RE: Idempotent extension functions - Added by Anonymous over 13 years ago
Legacy ID: #10498462 Legacy Poster: Michael Kay (mhkay)
Saxon doesn't implement functions as memo functions by default because it doesn't have the information needed to get the space/time trade-off right. In many cases keeping the results of previous function calls would just be a waste of memory. You can cause your function to behave as a memo function by calling it from within an XSLT wrapper function defined using <xsl:function saxon:memo-function="yes">. (If you do this, all results from the function are saved in memory; there's no LRU cache.) I'm afraid I don't know what happens to messages that SourceForge identifies as spam. On the whole the site seems to do quite a good job. The documentation for integrated extension functions will improve in the next release.
RE: Idempotent extension functions - Added by Anonymous over 13 years ago
Legacy ID: #10501464 Legacy Poster: Paul Duffin (paulduffin)
Ah, ok I did not realise that about the xsl:function.
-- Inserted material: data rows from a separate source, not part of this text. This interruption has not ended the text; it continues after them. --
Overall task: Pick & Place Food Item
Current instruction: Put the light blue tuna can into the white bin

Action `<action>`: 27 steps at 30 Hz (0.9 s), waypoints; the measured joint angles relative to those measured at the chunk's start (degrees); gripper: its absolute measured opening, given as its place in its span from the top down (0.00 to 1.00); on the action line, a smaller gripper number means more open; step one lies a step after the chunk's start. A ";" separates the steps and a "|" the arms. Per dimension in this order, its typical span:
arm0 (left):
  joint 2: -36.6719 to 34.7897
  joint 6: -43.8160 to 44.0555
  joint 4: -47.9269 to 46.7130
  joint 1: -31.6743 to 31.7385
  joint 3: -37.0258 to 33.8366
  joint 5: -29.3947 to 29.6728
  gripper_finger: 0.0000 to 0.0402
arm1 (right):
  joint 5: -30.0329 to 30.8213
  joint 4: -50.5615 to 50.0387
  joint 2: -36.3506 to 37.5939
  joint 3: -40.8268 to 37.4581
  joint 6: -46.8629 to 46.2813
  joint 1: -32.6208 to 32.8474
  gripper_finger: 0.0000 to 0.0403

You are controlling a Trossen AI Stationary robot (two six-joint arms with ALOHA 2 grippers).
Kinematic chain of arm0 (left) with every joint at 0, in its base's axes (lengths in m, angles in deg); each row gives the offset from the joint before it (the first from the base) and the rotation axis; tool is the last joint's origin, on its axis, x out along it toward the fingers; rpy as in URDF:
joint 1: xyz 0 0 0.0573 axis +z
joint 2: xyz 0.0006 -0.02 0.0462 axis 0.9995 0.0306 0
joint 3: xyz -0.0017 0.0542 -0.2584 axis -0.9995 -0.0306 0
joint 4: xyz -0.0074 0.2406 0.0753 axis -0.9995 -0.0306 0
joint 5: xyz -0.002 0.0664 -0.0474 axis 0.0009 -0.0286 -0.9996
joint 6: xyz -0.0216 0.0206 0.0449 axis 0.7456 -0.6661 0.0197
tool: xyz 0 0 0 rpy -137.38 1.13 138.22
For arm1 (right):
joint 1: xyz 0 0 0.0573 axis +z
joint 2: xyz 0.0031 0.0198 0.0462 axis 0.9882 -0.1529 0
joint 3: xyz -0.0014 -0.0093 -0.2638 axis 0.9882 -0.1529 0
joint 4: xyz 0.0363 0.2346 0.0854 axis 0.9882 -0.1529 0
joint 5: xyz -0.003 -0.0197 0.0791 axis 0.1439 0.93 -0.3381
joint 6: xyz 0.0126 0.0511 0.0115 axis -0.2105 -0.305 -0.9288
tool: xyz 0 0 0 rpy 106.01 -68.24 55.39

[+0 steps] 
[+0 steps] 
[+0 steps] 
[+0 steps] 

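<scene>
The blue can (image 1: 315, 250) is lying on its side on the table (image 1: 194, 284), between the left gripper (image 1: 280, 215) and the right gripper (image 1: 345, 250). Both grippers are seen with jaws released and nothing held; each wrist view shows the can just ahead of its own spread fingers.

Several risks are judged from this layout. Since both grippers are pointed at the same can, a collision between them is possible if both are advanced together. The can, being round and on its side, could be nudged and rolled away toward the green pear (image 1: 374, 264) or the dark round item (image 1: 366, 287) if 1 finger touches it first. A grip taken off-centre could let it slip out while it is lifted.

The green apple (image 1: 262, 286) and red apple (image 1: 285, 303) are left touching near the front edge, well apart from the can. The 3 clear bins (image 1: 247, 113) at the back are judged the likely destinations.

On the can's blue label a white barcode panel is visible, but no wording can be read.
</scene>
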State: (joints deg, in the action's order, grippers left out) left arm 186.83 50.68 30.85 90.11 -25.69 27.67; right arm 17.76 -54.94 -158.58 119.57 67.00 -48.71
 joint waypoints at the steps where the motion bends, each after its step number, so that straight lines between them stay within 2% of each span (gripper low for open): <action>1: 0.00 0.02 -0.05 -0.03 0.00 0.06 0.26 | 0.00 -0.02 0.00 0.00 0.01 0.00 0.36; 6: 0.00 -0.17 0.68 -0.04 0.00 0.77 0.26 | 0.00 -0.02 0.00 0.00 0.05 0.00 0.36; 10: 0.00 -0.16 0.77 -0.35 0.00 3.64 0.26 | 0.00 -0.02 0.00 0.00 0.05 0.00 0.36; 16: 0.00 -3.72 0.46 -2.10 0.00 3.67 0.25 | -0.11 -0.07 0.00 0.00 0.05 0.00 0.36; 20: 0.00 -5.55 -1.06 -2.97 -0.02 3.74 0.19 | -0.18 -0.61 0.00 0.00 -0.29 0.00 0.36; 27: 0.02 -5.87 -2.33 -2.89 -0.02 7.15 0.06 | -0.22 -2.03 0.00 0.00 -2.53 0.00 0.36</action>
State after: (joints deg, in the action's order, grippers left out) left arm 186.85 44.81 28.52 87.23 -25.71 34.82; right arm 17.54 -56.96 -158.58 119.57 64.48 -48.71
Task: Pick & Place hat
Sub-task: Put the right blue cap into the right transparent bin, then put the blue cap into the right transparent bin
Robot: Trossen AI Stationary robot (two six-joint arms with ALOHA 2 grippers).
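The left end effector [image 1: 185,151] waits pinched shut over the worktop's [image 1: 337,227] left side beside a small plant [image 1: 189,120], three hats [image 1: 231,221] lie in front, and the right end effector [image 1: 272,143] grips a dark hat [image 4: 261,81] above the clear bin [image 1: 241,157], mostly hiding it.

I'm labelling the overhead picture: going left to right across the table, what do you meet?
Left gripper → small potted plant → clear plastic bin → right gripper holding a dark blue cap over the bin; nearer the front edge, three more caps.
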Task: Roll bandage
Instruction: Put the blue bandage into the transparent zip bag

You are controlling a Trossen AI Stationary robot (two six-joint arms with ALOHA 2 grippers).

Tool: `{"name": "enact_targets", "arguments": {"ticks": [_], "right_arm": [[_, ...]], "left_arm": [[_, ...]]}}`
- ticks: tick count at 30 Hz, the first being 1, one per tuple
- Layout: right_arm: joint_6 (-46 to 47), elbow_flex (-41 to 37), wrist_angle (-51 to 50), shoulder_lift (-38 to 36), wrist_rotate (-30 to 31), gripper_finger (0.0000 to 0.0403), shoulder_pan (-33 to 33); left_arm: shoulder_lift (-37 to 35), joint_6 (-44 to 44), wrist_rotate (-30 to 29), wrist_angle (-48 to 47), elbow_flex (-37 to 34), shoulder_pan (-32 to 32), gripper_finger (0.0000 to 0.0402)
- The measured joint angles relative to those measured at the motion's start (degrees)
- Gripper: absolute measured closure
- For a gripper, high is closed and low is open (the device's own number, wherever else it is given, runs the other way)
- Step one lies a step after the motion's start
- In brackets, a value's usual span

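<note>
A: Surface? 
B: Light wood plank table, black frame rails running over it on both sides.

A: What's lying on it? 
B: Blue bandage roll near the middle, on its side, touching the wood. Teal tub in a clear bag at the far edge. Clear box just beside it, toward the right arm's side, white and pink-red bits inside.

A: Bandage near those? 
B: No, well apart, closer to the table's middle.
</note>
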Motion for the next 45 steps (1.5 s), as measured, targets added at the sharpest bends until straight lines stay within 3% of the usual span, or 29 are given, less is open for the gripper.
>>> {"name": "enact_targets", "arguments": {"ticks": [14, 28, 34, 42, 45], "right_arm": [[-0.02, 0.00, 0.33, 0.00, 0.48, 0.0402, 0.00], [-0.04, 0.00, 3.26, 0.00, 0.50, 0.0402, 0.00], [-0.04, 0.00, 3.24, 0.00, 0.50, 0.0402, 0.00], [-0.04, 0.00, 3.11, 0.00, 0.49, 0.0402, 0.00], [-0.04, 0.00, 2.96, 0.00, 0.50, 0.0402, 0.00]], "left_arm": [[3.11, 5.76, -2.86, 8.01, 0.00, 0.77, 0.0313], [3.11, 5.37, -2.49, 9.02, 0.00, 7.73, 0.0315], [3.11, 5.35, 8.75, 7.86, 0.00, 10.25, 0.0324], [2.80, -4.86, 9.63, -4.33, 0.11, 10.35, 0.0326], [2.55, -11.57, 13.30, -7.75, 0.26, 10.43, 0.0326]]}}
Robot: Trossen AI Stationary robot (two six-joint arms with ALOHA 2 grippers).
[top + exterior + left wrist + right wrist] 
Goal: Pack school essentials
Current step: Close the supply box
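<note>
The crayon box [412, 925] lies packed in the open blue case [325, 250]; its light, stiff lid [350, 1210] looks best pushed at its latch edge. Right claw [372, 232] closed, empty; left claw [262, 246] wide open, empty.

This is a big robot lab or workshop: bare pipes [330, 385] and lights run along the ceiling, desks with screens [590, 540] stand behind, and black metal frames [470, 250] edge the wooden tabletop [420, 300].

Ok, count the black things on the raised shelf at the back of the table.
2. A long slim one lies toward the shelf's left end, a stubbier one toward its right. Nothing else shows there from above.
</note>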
Could you not do the same thing for extension functions, i.e. add a "boolean memoize()" method to ExtensionFunctionDefinition, returns false by default but if you return true it behaves like an xsl:function with saxon:memo-function="yes".
RE: Idempotent extension functions - Added by Anonymous over 13 years ago
Legacy ID: #10501587 Legacy Poster: Michael Kay (mhkay)
Sure, it could be done in theory. But I'm not convinced it's worth the effort.
RE: Idempotent extension functions - Added by Anonymous over 13 years ago
Legacy ID: #10502816 Legacy Poster: Paul Duffin (paulduffin)
Got a bit side tracked, you answered my question, Saxon does not currently support this so I wasn't doing anything wrong. Thanks.